• **Your objective**: The reply should hold only the lines below beginning at the one with "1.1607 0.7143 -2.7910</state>" and ending at the one with "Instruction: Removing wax", copied exactly, with every picture left out.

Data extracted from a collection
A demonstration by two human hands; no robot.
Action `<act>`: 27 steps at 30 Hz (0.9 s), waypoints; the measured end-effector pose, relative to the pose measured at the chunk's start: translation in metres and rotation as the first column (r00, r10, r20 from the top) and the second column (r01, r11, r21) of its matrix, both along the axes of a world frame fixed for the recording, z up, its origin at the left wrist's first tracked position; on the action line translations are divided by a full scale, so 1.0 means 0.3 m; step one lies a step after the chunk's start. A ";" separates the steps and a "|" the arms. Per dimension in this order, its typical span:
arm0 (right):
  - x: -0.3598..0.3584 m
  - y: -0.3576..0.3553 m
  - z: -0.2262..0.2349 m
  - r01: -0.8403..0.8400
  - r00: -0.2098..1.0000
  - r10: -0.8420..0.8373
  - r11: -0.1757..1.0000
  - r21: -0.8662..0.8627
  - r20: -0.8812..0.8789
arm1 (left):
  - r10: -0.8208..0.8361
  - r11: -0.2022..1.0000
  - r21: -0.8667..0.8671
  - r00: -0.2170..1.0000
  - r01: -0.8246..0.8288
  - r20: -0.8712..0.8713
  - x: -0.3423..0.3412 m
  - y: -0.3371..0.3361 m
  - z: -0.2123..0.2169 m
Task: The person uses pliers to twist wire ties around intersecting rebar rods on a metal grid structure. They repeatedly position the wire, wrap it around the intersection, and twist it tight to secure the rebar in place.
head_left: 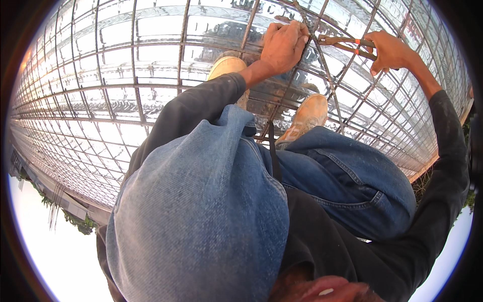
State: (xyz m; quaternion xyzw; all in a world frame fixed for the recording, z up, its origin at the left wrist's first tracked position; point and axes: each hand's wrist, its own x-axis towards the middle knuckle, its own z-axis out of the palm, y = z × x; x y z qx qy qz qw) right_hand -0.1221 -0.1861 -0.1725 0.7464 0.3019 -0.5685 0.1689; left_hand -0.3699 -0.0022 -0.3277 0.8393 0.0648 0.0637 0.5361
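Observation:
A pair of pincers [338, 41] with black and orange handles is gripped in my right hand [395, 51]. Its jaws point left, close to a rebar crossing. My left hand [284, 48] is closed at that same crossing, fingertips bunched beside a diagonal bar [327, 75]. Whatever those fingertips pinch is too small or too hidden to make out. Beneath both hands spreads a grid of thin steel rebar [182, 45], over shiny reflective sheeting [156, 25].
My tan shoes, the left [227, 65] and the right [309, 113], stand among the bars just below my hands. My bent knees in blue jeans [201, 191] fill the middle. Upright rebar ends [56, 201] and greenery show beyond the mesh's edge at lower left.

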 end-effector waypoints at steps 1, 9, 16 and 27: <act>-0.023 -0.049 -0.013 -0.144 0.979 0.120 0.980 0.137 0.166 | 0.013 1.000 0.006 1.000 -0.013 0.009 0.005 -0.003 0.000; -0.058 -0.264 -0.051 -0.807 0.541 0.220 0.409 0.427 0.812 | -0.010 1.000 0.004 1.000 0.010 0.004 0.008 -0.004 -0.002; 0.013 -0.254 -0.068 -0.739 0.637 0.388 0.555 0.383 0.666 | 0.012 1.000 0.020 1.000 -0.012 0.011 0.016 -0.008 -0.008; 0.025 -0.167 -0.022 -0.342 0.920 0.213 0.847 0.407 0.330 | 0.003 0.998 0.059 0.999 -0.005 0.035 0.008 -0.004 -0.019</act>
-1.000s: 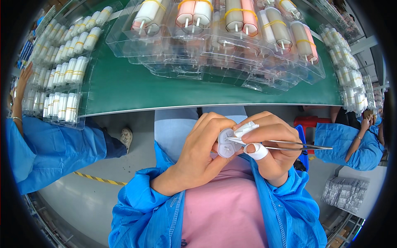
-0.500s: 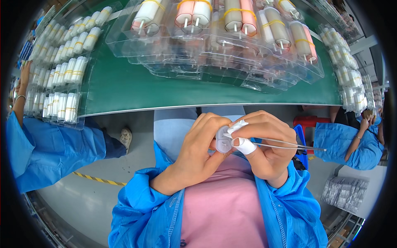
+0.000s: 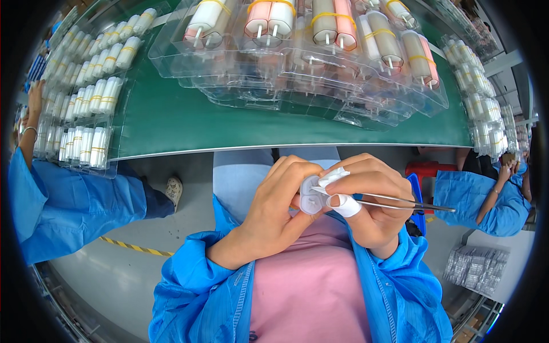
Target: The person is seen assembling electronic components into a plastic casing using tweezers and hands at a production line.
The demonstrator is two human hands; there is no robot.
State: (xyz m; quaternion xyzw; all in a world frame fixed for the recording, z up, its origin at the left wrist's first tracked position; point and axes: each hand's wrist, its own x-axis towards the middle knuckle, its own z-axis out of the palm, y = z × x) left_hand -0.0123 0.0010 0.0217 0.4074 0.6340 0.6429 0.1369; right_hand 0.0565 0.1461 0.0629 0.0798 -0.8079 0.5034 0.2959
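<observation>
My left hand (image 3: 271,214) is closed around a translucent, pale plastic piece (image 3: 311,201) with a rounded double-lobed end face turned up toward me. My right hand (image 3: 374,197) pinches a crumpled white tissue (image 3: 333,176) between thumb and index finger, its tip at the rim of that end face. White tape (image 3: 346,206) wraps the right thumb. Metal tweezers (image 3: 426,206) also lie in the right hand, passing under the fingers and sticking out to the right. Most of the plastic piece's body is hidden behind the left fingers.
On the green table (image 3: 189,128), stacked clear trays (image 3: 246,68) hold white, grey and pink tubes in yellow bands. More trays of white tubes (image 3: 97,97) stand at the left. Blue-clad people sit on both sides; a red stool (image 3: 423,167) is at right.
My right hand has shifted slightly right with the tissue and tweezers, uncovering more of the piece's end face. The left hand keeps its hold, barely moving.
</observation>
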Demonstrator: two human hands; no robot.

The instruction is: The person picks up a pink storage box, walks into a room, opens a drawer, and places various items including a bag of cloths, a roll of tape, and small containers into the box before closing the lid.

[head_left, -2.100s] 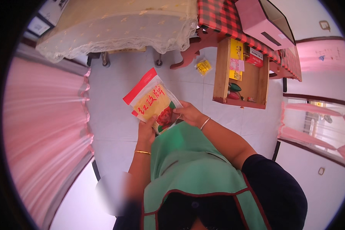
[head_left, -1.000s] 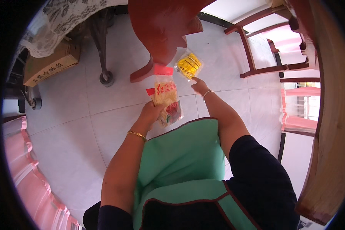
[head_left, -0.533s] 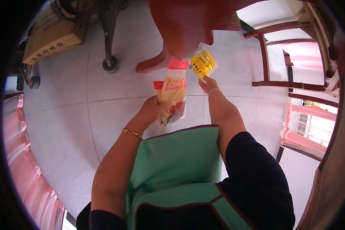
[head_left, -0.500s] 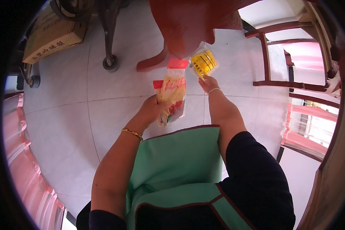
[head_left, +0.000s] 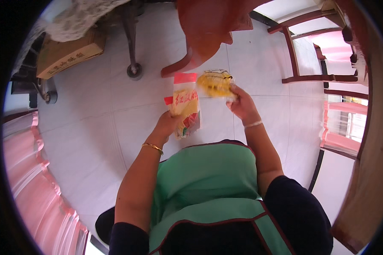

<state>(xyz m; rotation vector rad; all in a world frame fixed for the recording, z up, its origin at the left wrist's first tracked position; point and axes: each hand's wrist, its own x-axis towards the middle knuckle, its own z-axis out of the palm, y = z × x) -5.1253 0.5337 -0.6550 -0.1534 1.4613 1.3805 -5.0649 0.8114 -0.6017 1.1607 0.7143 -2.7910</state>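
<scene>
My left hand (head_left: 167,124) is closed around clear plastic food packets (head_left: 185,102) with red top bands and red printing. Pale yellow contents show through the film, with red and green patches lower down. A second red band peeks out beside my fingers, so more than one packet seems to be in this grip. To the right, my right hand (head_left: 243,105) pinches the edge of a yellow packet (head_left: 215,83) in shiny clear wrap, blurred by motion. The yellow packet is close to the upper right of the red-banded ones; I cannot tell whether they touch.
Dark red wooden furniture (head_left: 204,38) with a curved foot stands just ahead. At the upper left are a cardboard box (head_left: 70,55) and a metal leg on a caster (head_left: 134,70). A wooden chair frame (head_left: 291,55) is at the right; pink curtains (head_left: 42,178) hang at the left.
My right hand has drawn the yellow packet back and left, closer to the red-banded packets, and turned it. The view has shifted, and lace cloth now shows at the upper left.
</scene>
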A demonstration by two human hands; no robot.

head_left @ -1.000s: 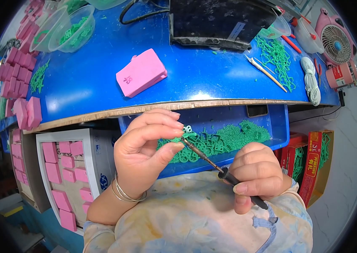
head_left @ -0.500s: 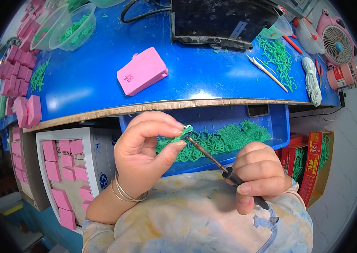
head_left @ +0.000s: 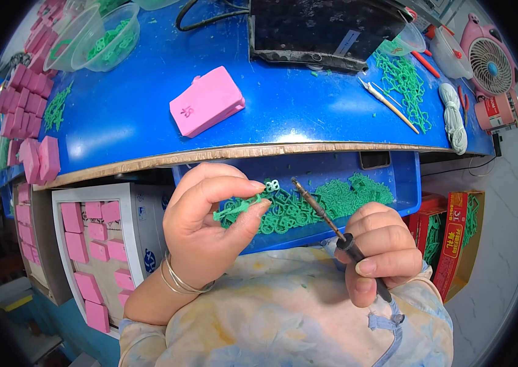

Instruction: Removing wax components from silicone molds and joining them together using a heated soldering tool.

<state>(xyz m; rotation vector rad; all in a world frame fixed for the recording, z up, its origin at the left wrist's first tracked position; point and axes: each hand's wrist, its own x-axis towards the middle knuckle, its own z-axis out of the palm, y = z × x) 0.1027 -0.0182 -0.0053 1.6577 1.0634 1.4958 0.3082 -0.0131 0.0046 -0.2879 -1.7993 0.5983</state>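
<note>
We see the left hand [head_left: 207,211] pinching a green molded piece [head_left: 239,209] between thumb and fingers, above the near blue tray [head_left: 417,186]. A paler looped piece [head_left: 272,185] shows at its fingertips; we can't tell if it's gripped too. The right hand [head_left: 381,251] is closed around the black handle of a soldering-iron-like tool [head_left: 343,240], tip pointing far-left, apart from the green piece.

Containers: we log the blue tray as holding heaped green links, finer green bits to the right, and a dark rectangular box [head_left: 374,160] in its far right corner. Far left, a clear plastic bowl [head_left: 112,65] holds green pieces. Near left, a white-framed box [head_left: 103,270] has pink blocks [head_left: 76,249] laid in it. Near right, a red carton [head_left: 454,251] holds more green pieces. On the blue table [head_left: 296,110], we note one larger pink block [head_left: 207,103] left of center.
</note>
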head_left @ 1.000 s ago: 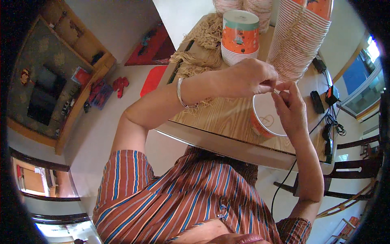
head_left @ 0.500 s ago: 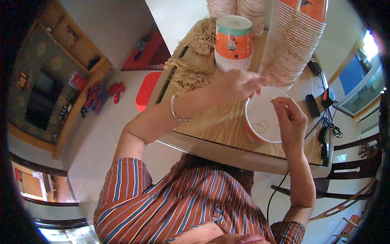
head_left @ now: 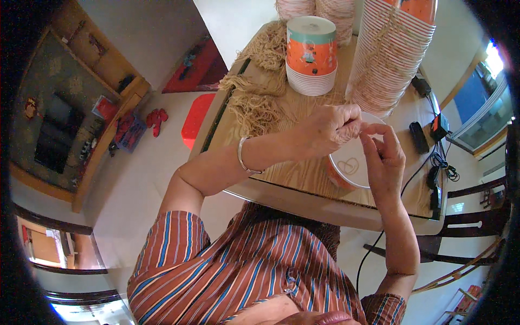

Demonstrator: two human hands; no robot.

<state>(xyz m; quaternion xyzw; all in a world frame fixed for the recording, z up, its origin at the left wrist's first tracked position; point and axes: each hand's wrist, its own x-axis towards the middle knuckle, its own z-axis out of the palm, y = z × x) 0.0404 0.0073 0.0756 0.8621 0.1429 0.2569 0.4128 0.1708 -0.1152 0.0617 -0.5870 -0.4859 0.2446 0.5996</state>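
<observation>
My left hand is closed with its fingers curled, reaching over the near left rim of a paper tub. The tub is white inside and orange outside. My right hand pinches thumb and forefinger together over the tub, a thin bit of twine seeming to be between them. The fingertips of both hands meet above the opening; what my left fingers grip is hidden. A small loop of thin brown twine lies inside the tub. Part of the tub's rim is covered by my hands.
Behind the tub stand a short upside-down stack of paper tubs and a tall leaning stack draped with twine. Bundles of twine lie along the table's left side. Black adapters and cables sit on the right. A red stool stands beyond the left edge.
My left hand has moved down and closed, from open and blurred fingers to a curled grip. Its fingertips now meet those of my right hand, which has shifted slightly left.
</observation>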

• **Exercise output**:
<state>(xyz m; rotation vector rad; all in a world frame fixed for the recording, z up, its origin at the left wrist's first tracked position; point and axes: each hand's wrist, its own x-axis towards the middle knuckle, its own z-axis out of the palm, y = z × x) -5.1253 0.5337 -0.6550 -0.1534 1.4613 1.3805 -5.0649 0.8114 -0.6017 1.1607 0.7143 -2.7910</state>
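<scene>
My left hand (head_left: 167,124) is closed around clear plastic food packets (head_left: 185,102) with red top bands and red printing. Pale yellow contents show through the film, with red and green patches lower down. A second red band peeks out beside my fingers, so more than one packet seems to be in this grip. To the right, my right hand (head_left: 243,105) pinches the edge of a yellow packet (head_left: 215,83) in shiny clear wrap, blurred by motion. The yellow packet is close to the upper right of the red-banded ones; I cannot tell whether they touch.
Dark red wooden furniture (head_left: 204,38) with a curved foot stands just ahead. At the upper left are a cardboard box (head_left: 70,55) and a metal leg on a caster (head_left: 134,70). A wooden chair frame (head_left: 291,55) is at the right; pink curtains (head_left: 42,178) hang at the left.
My right hand has drawn the yellow packet back and left, closer to the red-banded packets, and turned it. The view has shifted, and lace cloth now shows at the upper left.
</scene>
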A demonstration by two human hands; no robot.

head_left @ -1.000s: 
head_left @ -0.500s: 
head_left @ +0.000s: 

Instruction: Removing wax components from silicone molds and joining them together using a heated soldering tool.

The exercise contains no remaining tasks.